Een internationale commissie gaat de moordaanslag op het Israëlische team tijdens de Olympische Spelen van 1972 in München grondig onderzoeken. Acht gerenommeerde wetenschappers gaan de gebeurtenissen en de voor- en nageschiedenis evalueren, maakte de Duitse minister van Binnenlandse Zaken Nancy Faeser bekend.
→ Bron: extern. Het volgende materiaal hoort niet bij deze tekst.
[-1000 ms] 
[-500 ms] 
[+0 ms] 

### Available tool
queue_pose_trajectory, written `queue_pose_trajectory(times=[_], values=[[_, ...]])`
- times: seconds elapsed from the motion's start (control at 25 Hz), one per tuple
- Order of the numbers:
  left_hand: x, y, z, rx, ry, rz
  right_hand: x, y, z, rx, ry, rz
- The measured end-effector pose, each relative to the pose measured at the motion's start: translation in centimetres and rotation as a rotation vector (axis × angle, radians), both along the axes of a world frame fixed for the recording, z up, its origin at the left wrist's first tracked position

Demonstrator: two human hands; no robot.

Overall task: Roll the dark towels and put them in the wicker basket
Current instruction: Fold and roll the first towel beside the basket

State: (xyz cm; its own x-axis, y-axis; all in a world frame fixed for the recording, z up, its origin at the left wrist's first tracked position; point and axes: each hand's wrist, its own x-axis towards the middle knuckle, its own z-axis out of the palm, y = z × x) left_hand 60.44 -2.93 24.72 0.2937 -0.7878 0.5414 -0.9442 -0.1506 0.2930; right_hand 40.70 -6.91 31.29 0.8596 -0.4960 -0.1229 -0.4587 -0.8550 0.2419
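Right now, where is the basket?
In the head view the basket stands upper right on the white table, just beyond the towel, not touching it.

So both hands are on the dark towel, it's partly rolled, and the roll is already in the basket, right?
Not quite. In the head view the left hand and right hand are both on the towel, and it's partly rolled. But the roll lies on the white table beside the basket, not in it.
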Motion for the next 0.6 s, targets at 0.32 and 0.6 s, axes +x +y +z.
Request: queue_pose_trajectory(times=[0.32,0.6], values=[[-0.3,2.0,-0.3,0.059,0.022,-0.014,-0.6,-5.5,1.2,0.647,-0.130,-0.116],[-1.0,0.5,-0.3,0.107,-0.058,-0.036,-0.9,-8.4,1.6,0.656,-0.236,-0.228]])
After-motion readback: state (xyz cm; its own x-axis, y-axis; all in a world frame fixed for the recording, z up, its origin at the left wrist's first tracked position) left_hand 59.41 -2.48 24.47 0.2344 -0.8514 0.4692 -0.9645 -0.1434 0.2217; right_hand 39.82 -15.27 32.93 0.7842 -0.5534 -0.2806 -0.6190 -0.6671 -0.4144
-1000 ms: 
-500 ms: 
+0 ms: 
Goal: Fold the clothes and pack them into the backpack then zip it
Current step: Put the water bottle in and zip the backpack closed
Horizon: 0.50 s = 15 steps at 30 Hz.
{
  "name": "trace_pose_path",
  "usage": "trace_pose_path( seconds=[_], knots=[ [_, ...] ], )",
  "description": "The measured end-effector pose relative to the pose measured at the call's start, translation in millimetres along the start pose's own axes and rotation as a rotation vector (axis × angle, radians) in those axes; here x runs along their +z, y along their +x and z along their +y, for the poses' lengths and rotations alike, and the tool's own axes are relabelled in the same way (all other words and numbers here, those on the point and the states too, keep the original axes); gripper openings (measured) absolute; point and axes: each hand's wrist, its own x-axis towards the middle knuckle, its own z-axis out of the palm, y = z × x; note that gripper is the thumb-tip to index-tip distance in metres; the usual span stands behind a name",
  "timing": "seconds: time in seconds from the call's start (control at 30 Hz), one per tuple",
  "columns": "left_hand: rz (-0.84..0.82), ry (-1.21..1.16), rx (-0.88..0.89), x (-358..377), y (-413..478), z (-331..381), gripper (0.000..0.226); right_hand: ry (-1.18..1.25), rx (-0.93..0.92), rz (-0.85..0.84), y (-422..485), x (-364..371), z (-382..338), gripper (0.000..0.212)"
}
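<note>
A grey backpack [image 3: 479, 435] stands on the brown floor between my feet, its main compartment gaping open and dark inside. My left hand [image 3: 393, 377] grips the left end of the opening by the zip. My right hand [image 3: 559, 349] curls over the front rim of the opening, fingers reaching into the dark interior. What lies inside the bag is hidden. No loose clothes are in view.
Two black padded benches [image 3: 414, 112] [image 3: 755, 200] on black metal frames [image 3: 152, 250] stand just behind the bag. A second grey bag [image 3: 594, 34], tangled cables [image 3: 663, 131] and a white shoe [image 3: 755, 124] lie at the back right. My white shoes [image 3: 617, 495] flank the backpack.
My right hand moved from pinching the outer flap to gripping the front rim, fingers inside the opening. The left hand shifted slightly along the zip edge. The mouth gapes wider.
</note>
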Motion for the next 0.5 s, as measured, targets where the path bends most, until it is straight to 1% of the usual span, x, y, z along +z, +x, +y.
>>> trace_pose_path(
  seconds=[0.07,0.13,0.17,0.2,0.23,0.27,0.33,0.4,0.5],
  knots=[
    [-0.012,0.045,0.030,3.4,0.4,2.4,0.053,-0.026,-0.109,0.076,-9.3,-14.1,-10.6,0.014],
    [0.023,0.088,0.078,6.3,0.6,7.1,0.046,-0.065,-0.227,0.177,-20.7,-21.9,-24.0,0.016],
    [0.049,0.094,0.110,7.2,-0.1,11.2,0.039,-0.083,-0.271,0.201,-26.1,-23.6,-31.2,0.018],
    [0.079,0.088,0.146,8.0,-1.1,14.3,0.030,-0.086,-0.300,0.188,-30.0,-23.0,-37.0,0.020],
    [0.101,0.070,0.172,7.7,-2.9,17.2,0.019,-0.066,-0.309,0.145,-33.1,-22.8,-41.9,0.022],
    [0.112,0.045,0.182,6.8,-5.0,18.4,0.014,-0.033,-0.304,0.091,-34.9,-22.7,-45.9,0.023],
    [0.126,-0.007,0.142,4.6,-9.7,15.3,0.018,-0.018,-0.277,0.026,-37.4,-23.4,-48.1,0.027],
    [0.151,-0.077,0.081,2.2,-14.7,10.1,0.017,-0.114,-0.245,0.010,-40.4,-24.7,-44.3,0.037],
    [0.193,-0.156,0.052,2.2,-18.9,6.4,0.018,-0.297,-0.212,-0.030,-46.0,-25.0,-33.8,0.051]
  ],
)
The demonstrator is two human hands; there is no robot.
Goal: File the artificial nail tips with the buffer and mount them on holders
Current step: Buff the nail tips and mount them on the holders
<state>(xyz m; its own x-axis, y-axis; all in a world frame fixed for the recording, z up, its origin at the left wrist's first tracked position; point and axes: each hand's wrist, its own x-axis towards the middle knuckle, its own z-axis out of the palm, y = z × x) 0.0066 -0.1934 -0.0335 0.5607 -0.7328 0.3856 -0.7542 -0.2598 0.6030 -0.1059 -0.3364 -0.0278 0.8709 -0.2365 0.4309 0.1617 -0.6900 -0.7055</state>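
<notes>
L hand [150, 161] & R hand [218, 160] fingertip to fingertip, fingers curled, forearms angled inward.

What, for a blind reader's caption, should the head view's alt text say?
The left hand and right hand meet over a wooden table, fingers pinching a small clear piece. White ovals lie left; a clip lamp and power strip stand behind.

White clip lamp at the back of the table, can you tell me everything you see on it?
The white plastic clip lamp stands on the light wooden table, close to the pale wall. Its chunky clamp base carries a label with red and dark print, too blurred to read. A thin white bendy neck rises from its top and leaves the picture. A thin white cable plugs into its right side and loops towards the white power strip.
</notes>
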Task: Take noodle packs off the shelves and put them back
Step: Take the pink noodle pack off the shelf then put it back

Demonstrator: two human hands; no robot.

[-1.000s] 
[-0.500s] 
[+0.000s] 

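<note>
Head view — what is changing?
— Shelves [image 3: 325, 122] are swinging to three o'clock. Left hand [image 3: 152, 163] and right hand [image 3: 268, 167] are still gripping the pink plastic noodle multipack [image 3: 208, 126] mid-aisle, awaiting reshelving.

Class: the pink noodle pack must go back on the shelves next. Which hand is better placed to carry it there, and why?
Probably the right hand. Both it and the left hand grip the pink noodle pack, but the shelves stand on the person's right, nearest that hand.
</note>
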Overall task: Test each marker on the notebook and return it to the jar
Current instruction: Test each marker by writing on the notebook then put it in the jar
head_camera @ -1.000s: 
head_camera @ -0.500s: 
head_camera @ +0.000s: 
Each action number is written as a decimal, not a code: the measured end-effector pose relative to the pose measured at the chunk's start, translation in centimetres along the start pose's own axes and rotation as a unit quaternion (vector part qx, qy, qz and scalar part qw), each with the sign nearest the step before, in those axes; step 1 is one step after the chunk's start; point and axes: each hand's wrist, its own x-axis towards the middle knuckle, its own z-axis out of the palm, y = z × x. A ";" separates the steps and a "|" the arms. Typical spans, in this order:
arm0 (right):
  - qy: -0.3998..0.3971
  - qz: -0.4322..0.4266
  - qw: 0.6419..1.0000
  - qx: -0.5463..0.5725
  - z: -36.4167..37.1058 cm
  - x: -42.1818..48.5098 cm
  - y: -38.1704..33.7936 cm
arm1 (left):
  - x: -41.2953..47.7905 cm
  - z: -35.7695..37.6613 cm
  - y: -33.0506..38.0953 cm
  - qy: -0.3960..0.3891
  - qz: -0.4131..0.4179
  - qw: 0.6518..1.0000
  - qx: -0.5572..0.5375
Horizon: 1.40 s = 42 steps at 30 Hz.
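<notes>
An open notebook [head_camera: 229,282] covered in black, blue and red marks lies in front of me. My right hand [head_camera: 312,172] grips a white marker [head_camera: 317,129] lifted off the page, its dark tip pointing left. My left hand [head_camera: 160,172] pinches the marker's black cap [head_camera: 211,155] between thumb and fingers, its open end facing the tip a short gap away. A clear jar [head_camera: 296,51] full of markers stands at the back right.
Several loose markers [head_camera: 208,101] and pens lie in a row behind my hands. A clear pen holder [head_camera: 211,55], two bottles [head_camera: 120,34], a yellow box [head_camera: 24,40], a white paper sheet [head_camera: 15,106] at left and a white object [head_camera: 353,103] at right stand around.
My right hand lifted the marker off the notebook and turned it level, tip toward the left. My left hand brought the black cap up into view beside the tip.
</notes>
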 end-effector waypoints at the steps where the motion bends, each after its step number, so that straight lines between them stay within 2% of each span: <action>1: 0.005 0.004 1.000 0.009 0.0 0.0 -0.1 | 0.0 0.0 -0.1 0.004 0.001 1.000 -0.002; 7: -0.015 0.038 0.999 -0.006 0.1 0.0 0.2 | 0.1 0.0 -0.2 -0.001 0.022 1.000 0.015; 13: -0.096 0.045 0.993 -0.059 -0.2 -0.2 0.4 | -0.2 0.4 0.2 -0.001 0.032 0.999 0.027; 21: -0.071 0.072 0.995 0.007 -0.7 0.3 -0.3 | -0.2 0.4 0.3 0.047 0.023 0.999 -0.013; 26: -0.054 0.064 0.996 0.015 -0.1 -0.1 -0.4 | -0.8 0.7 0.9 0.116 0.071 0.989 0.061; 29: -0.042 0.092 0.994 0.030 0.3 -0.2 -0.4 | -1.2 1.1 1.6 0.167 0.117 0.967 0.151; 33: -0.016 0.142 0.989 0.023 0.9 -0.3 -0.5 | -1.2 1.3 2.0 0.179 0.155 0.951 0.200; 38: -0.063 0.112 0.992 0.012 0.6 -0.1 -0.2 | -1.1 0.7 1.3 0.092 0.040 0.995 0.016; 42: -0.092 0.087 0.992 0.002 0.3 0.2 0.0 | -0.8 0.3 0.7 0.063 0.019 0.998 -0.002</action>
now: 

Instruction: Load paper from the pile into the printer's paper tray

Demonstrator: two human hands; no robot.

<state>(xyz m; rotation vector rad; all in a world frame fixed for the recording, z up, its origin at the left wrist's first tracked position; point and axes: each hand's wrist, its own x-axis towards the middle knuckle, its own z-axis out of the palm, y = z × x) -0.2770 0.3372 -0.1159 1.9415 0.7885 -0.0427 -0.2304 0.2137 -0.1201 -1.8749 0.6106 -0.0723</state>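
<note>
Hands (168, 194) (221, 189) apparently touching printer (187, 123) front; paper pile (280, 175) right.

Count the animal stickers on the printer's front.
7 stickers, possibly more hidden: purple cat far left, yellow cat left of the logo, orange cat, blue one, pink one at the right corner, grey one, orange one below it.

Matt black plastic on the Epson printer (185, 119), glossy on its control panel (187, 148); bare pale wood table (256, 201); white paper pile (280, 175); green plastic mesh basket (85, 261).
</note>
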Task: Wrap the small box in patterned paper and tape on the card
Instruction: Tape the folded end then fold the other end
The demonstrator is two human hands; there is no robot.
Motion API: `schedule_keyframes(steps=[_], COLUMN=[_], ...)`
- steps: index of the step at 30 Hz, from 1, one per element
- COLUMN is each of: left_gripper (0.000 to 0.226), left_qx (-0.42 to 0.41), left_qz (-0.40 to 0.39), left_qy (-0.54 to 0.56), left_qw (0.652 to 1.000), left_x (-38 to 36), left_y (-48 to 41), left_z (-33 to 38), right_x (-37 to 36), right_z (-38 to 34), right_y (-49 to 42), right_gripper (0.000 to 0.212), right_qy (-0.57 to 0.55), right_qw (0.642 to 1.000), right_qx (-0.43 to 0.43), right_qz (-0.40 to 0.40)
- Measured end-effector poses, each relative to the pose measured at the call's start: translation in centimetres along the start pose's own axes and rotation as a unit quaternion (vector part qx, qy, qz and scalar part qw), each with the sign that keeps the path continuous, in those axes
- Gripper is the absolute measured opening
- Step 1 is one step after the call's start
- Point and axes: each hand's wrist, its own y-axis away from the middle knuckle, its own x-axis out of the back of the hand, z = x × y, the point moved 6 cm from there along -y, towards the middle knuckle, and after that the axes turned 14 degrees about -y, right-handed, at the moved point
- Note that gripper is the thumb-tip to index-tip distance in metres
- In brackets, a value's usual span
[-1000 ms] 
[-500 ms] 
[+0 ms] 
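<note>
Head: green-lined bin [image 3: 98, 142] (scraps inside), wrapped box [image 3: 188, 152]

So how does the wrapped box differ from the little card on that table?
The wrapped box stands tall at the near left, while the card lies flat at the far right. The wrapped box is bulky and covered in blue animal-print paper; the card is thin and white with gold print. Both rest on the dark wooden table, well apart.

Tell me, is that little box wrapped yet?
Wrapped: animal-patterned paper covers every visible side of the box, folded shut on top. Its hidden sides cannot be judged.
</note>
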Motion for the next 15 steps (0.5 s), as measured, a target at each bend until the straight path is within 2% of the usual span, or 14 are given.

Het onderzoek vloeit voort uit afspraken die vorig jaar met de families van de slachtoffers zijn gemaakt bij de vijftigste herdenking. "De aanslag heeft diepe wonden nagelaten. Het is beschamend dat knagende vragen rond verwerking, transparantie en het nemen van verantwoordelijkheid veel te lang onbeantwoord zijn gebleven", aldus Faeser in een verklaring.
Op 5 september 1972 drongen acht Palestijnse terroristen het Israëlische onderkomen in het olympisch dorp binnen. Ze schoten twee sporters dood en namen negen leden van de ploeg in gijzeling. De Palestijnen eisten de vrijlating van tweehonderd Palestijnse gevangenen in Israëlische cellen en een vliegtuig. Bij de reddingsactie door speciale eenheden kwamen de negen gijzelaars, een agent en vijf terroristen om het leven.
Vorig jaar sloot de regering een overeenkomst met de nabestaanden. Zij kregen 28 miljoen euro aan compensatie. Ankie Spitzer, de weduwe van de bij de aanval omgekomen Israëlische schermcoach André Spitzer, is erg blij met het onderzoek. "Hopelijk zal het werk bijdragen aan historische gerechtigheid."
Komende herfst staat een eerste conferentie over het onderzoeksproject gepland.